I see by your profile that you are seeking many things. God will not work in conjunction with other religion. "Thou shall have no other God before Me."
God can heal you and make you whole. I have seen Him change people's lives in such wonderful ways. If you are feeling compelled to seek him, He is seeking you. Take comfort in that. Our salvation is not always instant. Often we feel a tug on out heart that we cannot explain. Continue to seek Him in prayer. A good example for you is, I don't understand you, God. But I want to. I don't know you, but I want to. Help me to see Your purpose for me. Fill me with your spirit and make me Yours.

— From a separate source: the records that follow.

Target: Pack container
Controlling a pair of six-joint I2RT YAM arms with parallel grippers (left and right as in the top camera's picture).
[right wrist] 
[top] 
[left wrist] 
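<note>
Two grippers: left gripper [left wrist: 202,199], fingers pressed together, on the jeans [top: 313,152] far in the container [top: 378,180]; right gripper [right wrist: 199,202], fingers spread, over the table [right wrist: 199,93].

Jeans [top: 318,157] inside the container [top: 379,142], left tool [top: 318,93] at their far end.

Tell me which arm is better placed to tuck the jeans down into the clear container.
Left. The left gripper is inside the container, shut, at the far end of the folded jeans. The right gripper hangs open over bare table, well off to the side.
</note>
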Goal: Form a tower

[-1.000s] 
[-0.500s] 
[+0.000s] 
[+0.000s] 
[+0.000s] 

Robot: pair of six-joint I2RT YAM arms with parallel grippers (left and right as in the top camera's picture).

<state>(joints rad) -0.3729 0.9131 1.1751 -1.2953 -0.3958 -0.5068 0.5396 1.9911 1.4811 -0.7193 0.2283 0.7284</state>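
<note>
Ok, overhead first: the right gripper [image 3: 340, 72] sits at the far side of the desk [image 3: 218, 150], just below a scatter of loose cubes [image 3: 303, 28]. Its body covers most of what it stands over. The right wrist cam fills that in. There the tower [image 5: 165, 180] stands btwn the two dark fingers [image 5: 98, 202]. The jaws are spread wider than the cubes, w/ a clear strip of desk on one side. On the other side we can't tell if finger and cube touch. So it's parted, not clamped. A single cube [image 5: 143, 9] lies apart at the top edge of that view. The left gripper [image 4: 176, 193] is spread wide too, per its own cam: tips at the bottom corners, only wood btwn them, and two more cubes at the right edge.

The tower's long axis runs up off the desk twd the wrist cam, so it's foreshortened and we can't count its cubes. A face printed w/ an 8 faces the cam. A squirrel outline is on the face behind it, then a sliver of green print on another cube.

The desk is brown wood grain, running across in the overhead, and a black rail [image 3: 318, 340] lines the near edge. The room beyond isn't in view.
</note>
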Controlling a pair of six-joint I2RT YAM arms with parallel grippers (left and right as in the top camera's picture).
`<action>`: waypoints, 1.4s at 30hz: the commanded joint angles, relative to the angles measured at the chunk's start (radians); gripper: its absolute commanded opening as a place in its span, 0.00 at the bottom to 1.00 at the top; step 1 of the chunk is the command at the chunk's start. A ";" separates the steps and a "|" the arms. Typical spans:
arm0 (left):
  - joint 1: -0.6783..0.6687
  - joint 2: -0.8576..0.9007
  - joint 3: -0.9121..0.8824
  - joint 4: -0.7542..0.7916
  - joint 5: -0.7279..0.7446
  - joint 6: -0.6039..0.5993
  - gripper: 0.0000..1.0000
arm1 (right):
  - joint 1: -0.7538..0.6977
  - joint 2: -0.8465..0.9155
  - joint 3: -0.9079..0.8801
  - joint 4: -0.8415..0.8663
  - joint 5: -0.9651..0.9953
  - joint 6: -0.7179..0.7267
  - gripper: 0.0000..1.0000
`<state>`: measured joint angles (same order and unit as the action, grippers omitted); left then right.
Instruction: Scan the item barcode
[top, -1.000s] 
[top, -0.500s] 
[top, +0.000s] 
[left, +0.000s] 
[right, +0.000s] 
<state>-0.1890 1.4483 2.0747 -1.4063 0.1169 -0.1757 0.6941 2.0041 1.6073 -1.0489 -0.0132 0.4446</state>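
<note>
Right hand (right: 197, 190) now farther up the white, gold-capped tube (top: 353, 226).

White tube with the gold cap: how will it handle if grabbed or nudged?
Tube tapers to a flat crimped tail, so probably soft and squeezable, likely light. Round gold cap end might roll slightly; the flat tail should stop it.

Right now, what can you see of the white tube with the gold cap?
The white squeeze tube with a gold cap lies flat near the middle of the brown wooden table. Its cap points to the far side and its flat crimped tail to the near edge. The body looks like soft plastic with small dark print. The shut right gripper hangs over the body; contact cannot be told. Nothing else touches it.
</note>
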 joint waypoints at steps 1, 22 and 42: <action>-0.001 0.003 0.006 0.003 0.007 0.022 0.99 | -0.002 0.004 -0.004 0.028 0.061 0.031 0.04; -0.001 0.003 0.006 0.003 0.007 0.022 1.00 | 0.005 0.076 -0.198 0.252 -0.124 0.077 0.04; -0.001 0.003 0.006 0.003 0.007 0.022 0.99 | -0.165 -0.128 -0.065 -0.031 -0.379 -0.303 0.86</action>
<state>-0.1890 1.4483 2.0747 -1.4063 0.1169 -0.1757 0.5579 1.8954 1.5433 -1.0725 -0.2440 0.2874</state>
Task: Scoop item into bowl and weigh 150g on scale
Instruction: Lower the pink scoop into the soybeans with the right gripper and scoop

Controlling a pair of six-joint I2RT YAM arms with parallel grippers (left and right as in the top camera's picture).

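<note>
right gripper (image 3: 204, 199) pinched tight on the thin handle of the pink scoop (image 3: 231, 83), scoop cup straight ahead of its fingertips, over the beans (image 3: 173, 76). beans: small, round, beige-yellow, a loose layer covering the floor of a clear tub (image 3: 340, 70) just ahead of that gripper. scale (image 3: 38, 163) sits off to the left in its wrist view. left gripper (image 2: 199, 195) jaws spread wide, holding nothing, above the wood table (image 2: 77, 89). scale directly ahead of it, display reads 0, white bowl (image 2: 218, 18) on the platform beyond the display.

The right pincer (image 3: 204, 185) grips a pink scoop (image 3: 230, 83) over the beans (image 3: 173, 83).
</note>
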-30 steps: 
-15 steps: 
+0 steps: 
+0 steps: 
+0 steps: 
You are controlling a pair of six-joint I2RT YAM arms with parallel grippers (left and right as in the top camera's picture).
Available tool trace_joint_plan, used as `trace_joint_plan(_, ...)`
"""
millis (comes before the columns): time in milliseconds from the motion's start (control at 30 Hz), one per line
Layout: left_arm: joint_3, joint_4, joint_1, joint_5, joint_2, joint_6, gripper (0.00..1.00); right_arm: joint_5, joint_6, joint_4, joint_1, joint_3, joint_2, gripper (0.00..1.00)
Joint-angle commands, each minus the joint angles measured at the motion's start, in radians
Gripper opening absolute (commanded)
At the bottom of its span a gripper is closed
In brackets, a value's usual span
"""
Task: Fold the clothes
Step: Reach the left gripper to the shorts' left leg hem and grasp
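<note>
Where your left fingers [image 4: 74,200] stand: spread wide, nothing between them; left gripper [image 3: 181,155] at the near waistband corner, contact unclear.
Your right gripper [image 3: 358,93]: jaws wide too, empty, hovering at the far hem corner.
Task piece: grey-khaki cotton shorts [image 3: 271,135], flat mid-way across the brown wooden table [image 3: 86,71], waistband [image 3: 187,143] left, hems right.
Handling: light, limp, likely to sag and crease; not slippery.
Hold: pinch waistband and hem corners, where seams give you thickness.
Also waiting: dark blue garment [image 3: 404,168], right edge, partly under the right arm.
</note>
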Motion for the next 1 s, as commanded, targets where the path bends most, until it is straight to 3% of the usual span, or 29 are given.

A big step is for you to realize that all people are full of sin and selfishness. We are all deserving of hell unless we are cleansed through Christ's sacrifice. We need a Savior and that Savior is Christ. Repent of your sin, love Him with all your heart, ask Him to become your Savior, ask Him to help you grow in His love and grace.
Do you feel as though God does not care for you? Read this carefully and realize, He suffered this because He loves you. He did this for you:
PROPITIATION [pro pish ih AY shun] the atoning death of Jesus on the cross, through which He paid the penalty demanded by God because of peoples sin, thus setting them free from sin and death. The word means appeasement. Thus, propitiation expresses the idea that Jesus died on the cross to pay the price for sin that a holy God demanded.
Although Jesus was free of sin, He took all our sins upon Himself and redeemed us from the penalty of death that our sins demanded.
CRUCIFIXION- It was unanimously considered the most horrible form of death. Among the Romans the degradation was also a part of the infliction, and the punishment if applied to freemen was only used in the case of the vilest criminals. The one to be crucified was stripped naked of all his clothes, and then followed the most awful moment of all. He was laid down upon the implement of torture. His arms were stretched along the cross-beams, and at the centre of the open palms the point of a huge iron nail was placed, which, by the blow of a mallet, was driven home into the wood. Then through either foot separately, or possibly through both together, as they were placed one over the other, another huge nail tore its way through the quivering flesh. Whether the sufferer was also bound to the cross we do not know; but, to prevent the hands and feet being torn away by the weight of the body, which could not rest upon nothing but four great wounds, there was, about the centre of the cross, a wooden projection strong enough to support, at least in part, a human body, which soon became a weight of agony. Then the accursed tree with its living human burden was slowly heaved up and the end fixed firmly in a hole in the ground. The feet were but a little raised above the earth. The victim was in full reach of every hand that might choose to strike. A death by crucifixion seems to include all that pain and death can have of the horrible and ghastlydizziness, cramp, thirst, starvation, sleeplessness, traumatic fever, tetanus, publicity of shame, long continuance of torment, horror of anticipation, mortification of untended wounds, all intensified just up to the point at which they can be endured at all, but all stopping just short of the point which would give to the sufferer the relief of unconsciousness. The unnatural position made every movement painful; the lacerated veins and crushed tendons throbbed with incessant anguish; the wounds, inflamed by exposure, gradually gangrened; the arteries, especially of the head and stomach, became swollen and oppressed with surcharged blood; and, while each variety of misery went on gradually increasing, there was added to them the intolerable pang of a burning and raging thirst. Such was the death to which Christ suffered for us.